* _Your instructions_
Reproduce, from the lines below, exactly the stretch that begins at the line containing "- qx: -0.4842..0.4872" and ends at the line containing "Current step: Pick", both included.
Data block Block Start
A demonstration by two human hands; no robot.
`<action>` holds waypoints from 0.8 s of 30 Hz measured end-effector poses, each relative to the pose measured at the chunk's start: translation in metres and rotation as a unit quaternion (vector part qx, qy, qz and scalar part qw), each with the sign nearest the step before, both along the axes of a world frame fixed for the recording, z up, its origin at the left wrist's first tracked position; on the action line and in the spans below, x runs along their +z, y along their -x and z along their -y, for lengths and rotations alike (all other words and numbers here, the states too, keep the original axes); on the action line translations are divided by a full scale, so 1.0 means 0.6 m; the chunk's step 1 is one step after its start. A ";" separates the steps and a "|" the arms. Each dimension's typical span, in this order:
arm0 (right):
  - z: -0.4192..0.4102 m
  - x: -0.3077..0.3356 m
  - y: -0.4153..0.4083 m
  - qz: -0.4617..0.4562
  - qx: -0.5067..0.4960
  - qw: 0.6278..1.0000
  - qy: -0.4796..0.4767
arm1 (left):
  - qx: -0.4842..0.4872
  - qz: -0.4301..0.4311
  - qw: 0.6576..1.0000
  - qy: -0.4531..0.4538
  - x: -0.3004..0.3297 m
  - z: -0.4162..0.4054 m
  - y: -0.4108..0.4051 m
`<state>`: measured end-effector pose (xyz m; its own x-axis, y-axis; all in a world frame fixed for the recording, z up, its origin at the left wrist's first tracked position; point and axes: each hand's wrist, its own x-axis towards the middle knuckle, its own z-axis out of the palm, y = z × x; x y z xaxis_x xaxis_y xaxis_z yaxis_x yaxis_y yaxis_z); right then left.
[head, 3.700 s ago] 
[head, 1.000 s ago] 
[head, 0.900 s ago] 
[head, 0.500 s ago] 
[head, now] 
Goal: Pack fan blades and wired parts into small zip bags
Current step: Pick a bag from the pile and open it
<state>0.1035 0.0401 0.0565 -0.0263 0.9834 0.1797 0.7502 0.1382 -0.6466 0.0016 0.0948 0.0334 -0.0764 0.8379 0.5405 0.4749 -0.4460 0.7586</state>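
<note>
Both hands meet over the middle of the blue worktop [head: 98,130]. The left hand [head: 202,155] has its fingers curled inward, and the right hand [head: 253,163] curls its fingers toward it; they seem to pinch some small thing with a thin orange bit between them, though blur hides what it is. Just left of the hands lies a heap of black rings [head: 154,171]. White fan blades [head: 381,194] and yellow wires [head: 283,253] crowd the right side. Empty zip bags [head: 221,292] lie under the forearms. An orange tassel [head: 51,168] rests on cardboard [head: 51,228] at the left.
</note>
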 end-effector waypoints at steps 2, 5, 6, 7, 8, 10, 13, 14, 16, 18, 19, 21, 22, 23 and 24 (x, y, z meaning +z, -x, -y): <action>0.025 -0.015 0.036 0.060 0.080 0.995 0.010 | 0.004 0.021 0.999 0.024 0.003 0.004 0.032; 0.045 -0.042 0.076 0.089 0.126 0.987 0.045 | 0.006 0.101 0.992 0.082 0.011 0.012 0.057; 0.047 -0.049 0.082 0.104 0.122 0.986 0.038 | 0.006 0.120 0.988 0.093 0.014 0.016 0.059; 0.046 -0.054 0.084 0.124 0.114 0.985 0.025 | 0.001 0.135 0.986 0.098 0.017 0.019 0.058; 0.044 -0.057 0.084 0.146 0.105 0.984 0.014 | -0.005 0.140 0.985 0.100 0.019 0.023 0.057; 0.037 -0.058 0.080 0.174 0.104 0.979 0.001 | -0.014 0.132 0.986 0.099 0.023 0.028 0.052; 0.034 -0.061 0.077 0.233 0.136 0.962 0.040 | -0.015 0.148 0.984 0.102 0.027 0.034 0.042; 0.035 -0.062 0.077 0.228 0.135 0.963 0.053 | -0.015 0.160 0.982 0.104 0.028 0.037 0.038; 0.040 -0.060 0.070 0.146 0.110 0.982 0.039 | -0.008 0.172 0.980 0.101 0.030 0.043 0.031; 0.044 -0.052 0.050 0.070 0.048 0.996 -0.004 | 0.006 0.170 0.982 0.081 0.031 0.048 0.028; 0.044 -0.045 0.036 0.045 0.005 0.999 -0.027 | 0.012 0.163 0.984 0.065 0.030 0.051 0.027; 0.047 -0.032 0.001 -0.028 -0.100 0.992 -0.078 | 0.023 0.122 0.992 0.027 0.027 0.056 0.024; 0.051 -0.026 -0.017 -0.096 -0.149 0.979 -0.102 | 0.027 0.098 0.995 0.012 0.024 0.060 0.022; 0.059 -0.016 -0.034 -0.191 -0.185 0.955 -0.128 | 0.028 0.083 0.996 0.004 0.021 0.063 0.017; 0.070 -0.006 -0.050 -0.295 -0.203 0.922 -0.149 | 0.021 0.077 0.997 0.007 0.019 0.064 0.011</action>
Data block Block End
* _Reply to the exercise_
  - qx: -0.4842..0.4872
  - qz: -0.4301..0.4311
  - qw: 0.6576..1.0000
  - qy: -0.4531..0.4538
  - x: -0.3004..0.3297 m
  - z: -0.4162..0.4054 m
  - y: -0.4108..0.4051 m
`<state>`: measured end-effector pose (xyz m; its own x-axis, y-axis; all in a world frame fixed for the recording, z up, its origin at the left wrist's first tracked position; point and axes: each hand's wrist, its own x-axis towards the middle knuckle, its own z-axis out of the palm, y = z × x; x y z xaxis_x xaxis_y xaxis_z yaxis_x yaxis_y yaxis_z); right then left.
[head, 3.700 s ago] 
[head, 1.000 s ago] 
[head, 0.900 s ago] 
[head, 0.500 s ago] 
[head, now] 
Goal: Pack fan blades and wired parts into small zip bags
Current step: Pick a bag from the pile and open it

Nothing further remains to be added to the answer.